WATCH: Climate change forum to discuss best ways to cut carbon emission and fossil fuels
Started in the Fall of 2012, the petition now has over 1,500 signatures from students, staff, faculty and alumni, as well as endorsements from all three major student associations.
“With the Divest McGill campaign, McGill’s students are asking the University to take a leadership position in the transition to more sustainable energy practices,” said Darin Barney, Canada Research Chair in Technology & Citizenship at McGill, and a signatory to the faculty letter.
“It is important for the Board to know that the entire McGill Community supports the campaign for fossil-fuel divestment, including faculty members from across the campus.”
What is divestment?
Divestment is when institutions and governments remove financial support from companies in order to encourage change in behaviour or policy.

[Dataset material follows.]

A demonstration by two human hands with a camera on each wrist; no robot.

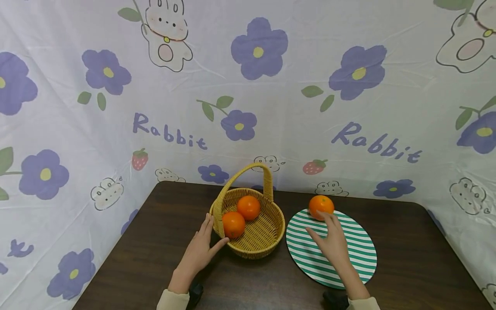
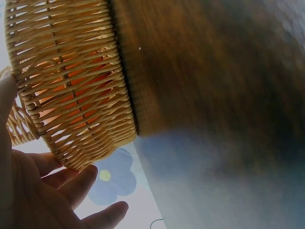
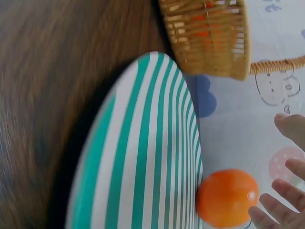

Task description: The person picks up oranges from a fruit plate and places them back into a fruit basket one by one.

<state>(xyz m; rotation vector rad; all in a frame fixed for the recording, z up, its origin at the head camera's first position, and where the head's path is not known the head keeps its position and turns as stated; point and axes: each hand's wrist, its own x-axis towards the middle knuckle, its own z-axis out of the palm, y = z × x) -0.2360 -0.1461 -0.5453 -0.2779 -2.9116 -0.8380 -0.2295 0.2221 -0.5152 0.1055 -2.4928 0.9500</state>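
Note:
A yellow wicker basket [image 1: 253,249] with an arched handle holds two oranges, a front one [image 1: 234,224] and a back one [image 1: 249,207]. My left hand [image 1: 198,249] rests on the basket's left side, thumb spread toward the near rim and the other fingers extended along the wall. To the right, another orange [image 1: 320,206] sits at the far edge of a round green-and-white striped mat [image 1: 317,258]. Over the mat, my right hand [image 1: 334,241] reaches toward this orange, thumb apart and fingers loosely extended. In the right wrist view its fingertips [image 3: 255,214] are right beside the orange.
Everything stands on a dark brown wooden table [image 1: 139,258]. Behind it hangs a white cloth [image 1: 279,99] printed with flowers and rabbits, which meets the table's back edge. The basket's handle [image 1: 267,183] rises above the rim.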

The idea is to ensure that funds are not invested in companies that could contribute to unethical acts, such as serious violations of human rights, gross corruption or severe environmental damage.
In recent history, divestment campaigns have targeted arms manufacturers, nuclear weapons, fossil fuels, sweatshop labour, tobacco advertising and the apartheid regime of South Africa.
McGill Faculty for Divestment said it is joined by similar campaigns at universities worldwide, including Cambridge University in the U.K., Stanford University in the United States, and Concordia University and the University of British Columbia in Canada.
The calls for divestment from the McGill University faculty come as one of the world’s wealthiest government pension funds, Norway’s Government Pension Fund Global, announced that 144 companies, including oil sands producers, cement, gold and coal mining companies, had been removed from its portfolio in 2014 due to concerns over the risk it could face from regulatory action on climate change.
Leading financial investment firms have also stated concerns that companies with high greenhouse gas emissions may be exposed to risk from regulatory or other changes leading to a fall in demand.